Vous me direz : « okay, mais on est loin de l’at­ten­tat his­to­rique du nau­frage du Pequod, par­don, je vou­lais dire de l’Essex ». Bien, il est donc temps d’é­vo­quer la scène qui tue : Percy Fawcett défen­dant bec et ongles les Indiens, affir­mant véhé­men­te­ment à la haute socié­té bri­tan­nique qu’ils sont l’é­gal de l’homme blanc. Je veux bien qu’il ait été ami­cal avec les autoch­tones, qu’il leur ait fait des cadeaux et qu’il ait res­pec­té leurs règles de poli­tesse, mais de là à se mettre à coup sûr au ban de la Société géo­gra­phique royale pour défendre leur hon­neur, com­ment dire… Si Fawcett avait, dans l’Angleterre post-vic­to­rienne d’a­lors, ne serait-ce qu’o­sé mettre en doute la supé­rio­ri­té de l’homme blanc, il serait res­té dans les mémoires comme « la preuve que la Bolivie rend fou », pas comme un explo­ra­teur. Fawcett était un mili­taire anglais du début du 20è siècle, pas un pas­teur noir amé­ri­cain des années 60, bon sang !

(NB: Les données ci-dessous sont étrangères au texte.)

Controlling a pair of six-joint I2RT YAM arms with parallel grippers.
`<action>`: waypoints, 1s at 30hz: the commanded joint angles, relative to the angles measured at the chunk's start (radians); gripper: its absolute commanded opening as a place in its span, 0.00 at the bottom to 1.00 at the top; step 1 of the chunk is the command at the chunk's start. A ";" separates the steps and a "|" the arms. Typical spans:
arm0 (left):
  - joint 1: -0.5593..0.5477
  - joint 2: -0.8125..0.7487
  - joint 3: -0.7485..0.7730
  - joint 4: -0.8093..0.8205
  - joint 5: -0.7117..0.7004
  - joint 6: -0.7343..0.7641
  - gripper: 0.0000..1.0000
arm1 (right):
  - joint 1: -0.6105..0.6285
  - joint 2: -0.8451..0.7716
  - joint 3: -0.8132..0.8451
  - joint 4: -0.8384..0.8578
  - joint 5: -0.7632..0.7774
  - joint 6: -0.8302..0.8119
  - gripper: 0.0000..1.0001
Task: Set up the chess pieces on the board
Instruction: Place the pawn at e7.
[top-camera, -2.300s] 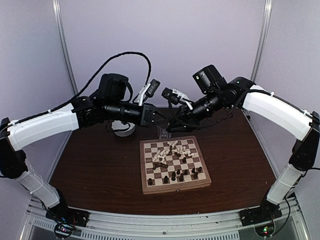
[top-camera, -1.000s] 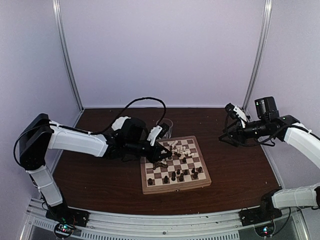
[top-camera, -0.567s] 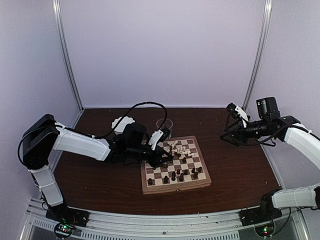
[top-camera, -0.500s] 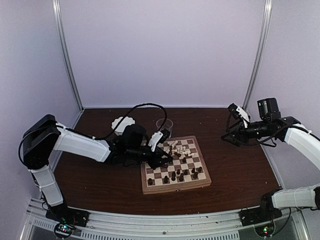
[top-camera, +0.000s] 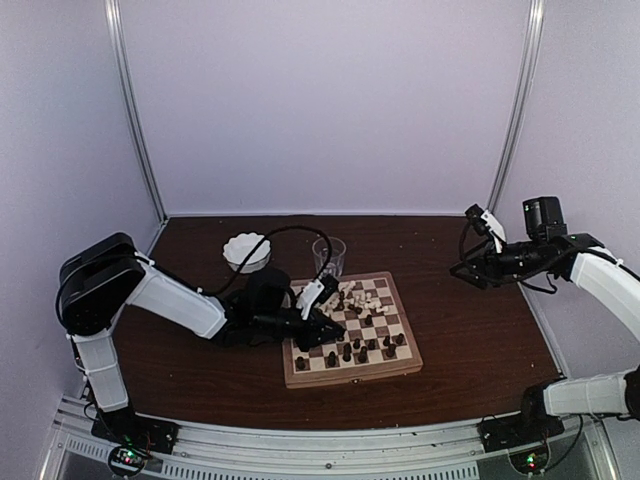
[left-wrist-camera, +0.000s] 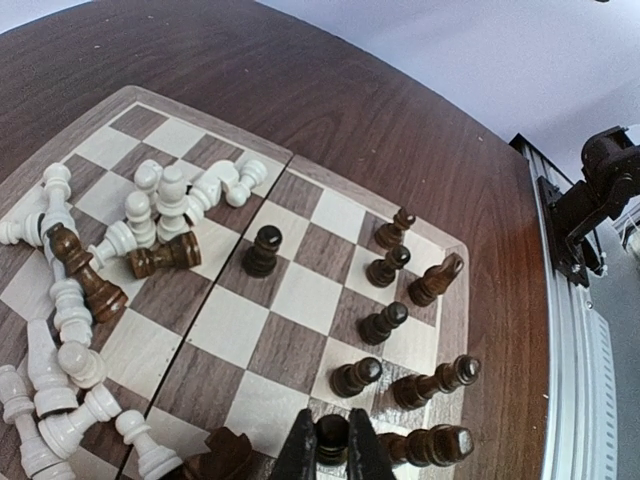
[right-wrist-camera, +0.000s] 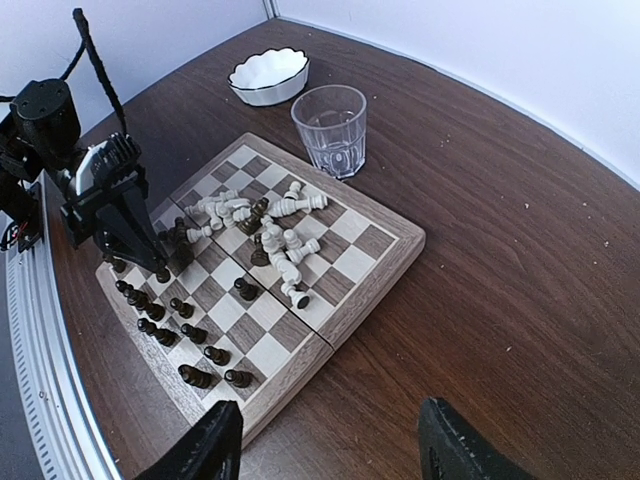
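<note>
Far left first: my left gripper is hovering low over the left side of the board, pinching a dark pawn. Only my left wrist cam is showing that grip; from the top view it's too tiny to tell. White pieces are lying in a heap on the far half with a couple of dark ones mixed in, and dark pieces are standing along the near rows. My right wrist cam is catching the bowl and the glass just past the far edge. Way off right, my right gripper is hanging above the tabletop, jaws apart, holding nothing.
</note>
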 joint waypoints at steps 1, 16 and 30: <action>-0.010 0.000 0.000 0.115 -0.001 0.021 0.01 | -0.020 0.010 -0.012 0.016 -0.029 -0.009 0.63; -0.015 -0.001 -0.008 0.058 0.023 0.043 0.01 | -0.047 -0.005 -0.023 0.027 -0.040 -0.005 0.64; -0.023 0.025 0.018 0.003 0.000 0.047 0.01 | -0.048 -0.014 -0.027 0.030 -0.046 -0.005 0.65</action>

(Petite note en pas­sant : d’a­près une rapide recherche, il notait à l’é­poque dans son jour­nal : « il y a trois sortes d’Indiens. Les pre­miers sont des gens pauvres et dociles, faciles à ama­douer ; les deuxièmes, des can­ni­bales dan­ge­reux et répu­gnants que l’on voit rare­ment ; les troi­sièmes, un peuple robuste et élé­gant, qui doit avoir une ori­gine civi­li­sée ». Ça sent pas fran­che­ment le héraut de l’an­ti-racisme, mais je ne sau­rais garan­tir l’o­ri­gine de la cita­tion, l’ar­ticle étant jus­te­ment des­ti­né à atti­rer l’at­ten­tion sur les exa­gé­ra­tions du film et du roman qui l’a inspiré.)

Donc si, quelque part, on est bien dans le domaine de l’at­ten­tat his­to­rique, avec cette détes­table ten­dance à prendre des per­son­nages ayant exis­té pour les trans­for­mer en héros modernes, droits, hol­ly­woo­diens, beaux gosses, atta­chés aux droits de l’homme et aux liber­tés individuelles.

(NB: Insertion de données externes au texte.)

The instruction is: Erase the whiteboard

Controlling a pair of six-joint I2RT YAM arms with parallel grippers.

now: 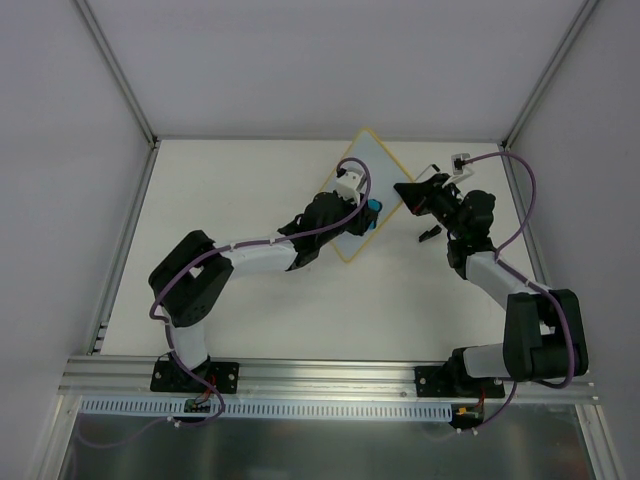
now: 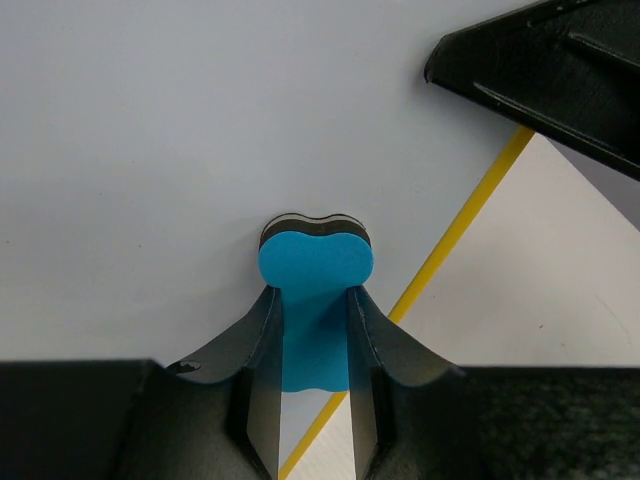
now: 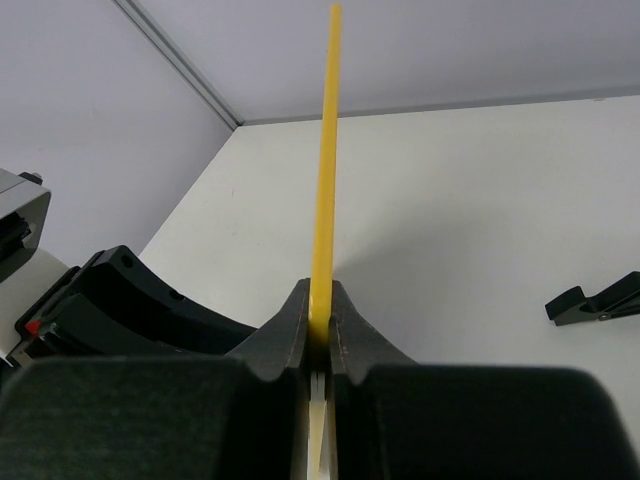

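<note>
The whiteboard [image 1: 372,170], white with a thin yellow rim, lies tilted at the table's middle back. My right gripper [image 1: 413,193] is shut on its right edge; in the right wrist view the yellow rim [image 3: 324,180] runs edge-on between the jaws of that gripper [image 3: 320,305]. My left gripper [image 1: 368,215] is shut on a small blue eraser [image 2: 316,275] with a dark felt pad, pressed against the white board face [image 2: 150,150]. The board's yellow rim [image 2: 460,232] runs diagonally to the eraser's right. No marks show on the visible board face.
A small black foot-like piece [image 1: 429,235] lies loose on the table right of the board, also in the right wrist view [image 3: 598,299]. Another small part [image 1: 459,160] lies at the back right. Metal frame posts stand at the table's back corners.
</note>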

Eh, je suis un héros, c’est pas une flèche qui va me faire peur. — pho­to Aidan Monaghan pour LCOZ Holdings

Assez de fiel : pre­nons le film comme une fic­tion et avan­çons, voulez-vous ?

Et bien, comme fic­tion, The lost city of Z a des qua­li­tés. Un mon­tage soi­gné lui per­met de bien tour­ner, les acteurs font leur bou­lot cor­rec­te­ment, la pho­to est réus­sie, la réa­li­sa­tion effi­cace et dans l’en­semble le scé­na­rio est plu­tôt prenant.

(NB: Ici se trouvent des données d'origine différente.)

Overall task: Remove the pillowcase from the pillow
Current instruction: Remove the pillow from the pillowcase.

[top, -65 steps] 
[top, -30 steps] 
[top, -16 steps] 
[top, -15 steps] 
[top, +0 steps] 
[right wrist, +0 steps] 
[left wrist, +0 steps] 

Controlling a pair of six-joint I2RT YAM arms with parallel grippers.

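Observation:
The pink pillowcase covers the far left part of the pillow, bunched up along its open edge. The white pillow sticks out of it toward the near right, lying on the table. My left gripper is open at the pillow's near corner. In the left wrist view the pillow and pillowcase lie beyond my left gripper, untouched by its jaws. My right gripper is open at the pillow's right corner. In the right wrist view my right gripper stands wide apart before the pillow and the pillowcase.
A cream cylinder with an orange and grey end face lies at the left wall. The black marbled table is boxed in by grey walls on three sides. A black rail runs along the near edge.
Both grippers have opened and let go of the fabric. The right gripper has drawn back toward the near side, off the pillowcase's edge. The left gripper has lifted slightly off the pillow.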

Mais il suf­fit d’une poi­gnée de scènes pour foutre le film en l’air. Il y a l’im­pres­sion de déjà-vu quand Nina annonce à Percy qu’elle est à nou­veau enceinte, bien sûr, mais il y a sur­tout l’é­change avec Jack après l’ex­pé­di­tion de 1920. Je vous le résume vite fait :

— Papa, t’es un gros connard, tu nous laisses seuls pen­dant des années pour cher­cher tes cailloux dans la forêt, Maman se casse le cul pour nous faire bouf­fer et quand tu rentres, tu nous gueules des­sus et tu penses qu’à repar­tir. Je veux te voir cre­ver bouf­fé par les mous­tiques, que ton corps des­sé­ché nour­risse les mygales et que les Indiens chient sur ta dépouille.

— Fiston, tu sais quoi, je t’aime. Tu veux apprendre à des­si­ner des cartes ? Viens on va en Amazonie.

— T’es le meilleur papa du monde.

Je pen­sais naï­ve­ment que les auteurs d’Hollywood avaient com­pris que ce genre d’é­changes était inter­dit depuis Le choc des titans, mais appa­rem­ment non. Pourtant, même dans les paro­dies, ils n’osent plus des­cendre à ce niveau.

Pour conclure, disons que le film en lui-même est plu­tôt entraî­nant et effi­cace, mal­gré quelques mal­adresses. Mais il ne faut sur­tout pas pen­ser qu’il raconte une his­toire vraie.